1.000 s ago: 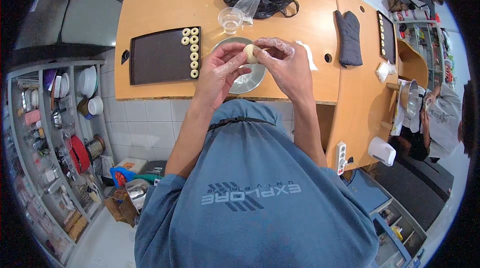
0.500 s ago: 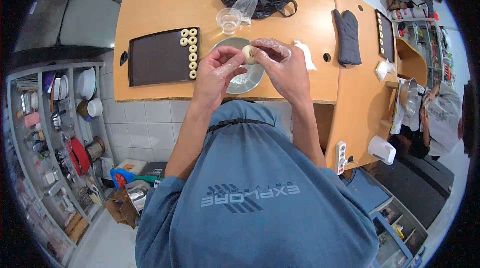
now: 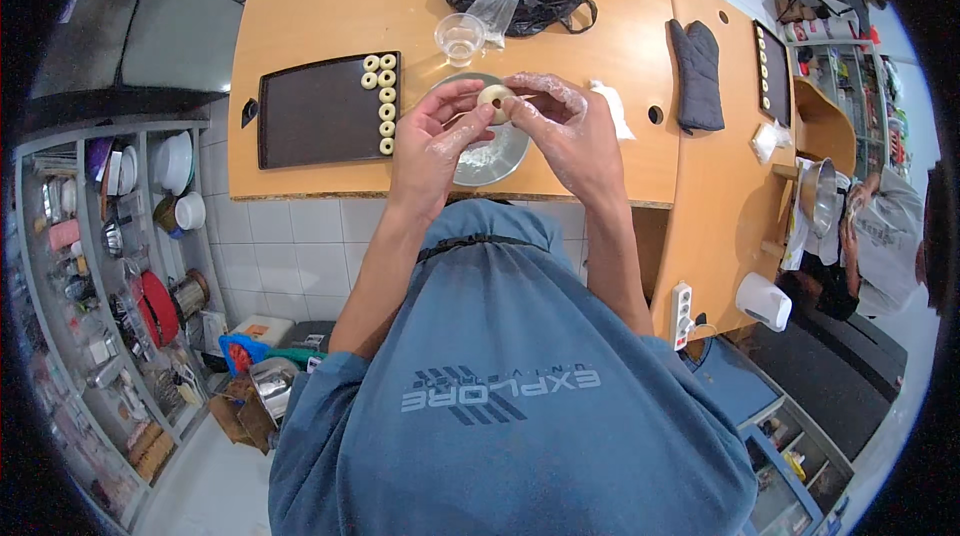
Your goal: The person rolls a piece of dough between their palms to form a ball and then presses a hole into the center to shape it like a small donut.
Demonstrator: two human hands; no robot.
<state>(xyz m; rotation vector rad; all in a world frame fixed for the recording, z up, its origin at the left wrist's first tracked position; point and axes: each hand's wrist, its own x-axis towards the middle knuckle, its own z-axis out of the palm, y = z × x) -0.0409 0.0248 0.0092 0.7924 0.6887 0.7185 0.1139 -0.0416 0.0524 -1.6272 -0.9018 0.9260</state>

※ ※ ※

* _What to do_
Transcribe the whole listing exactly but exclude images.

* _Expected answer_
1.000 s ago: 
0.500 s ago: 
now: 
Your goal: The person rolls a piece of dough between their palms to form a ball and then presses a hole into the center to shape it like a small donut.
Demonstrator: two human hands; no robot.
<state>(xyz m; rotation vector rad; all in a world frame fixed for the recording, z up, its origin at the left wrist's first tracked position; point and axes: each hand's wrist, its own x-axis towards the middle knuckle, its own z-axis out of the palm, y = z × x) -0.0409 0.0248 0.0092 0.7924 0.6887 0.7185 0.1139 -0.0416 0.0524 -1.6272 -0.9018 0.9260</state>

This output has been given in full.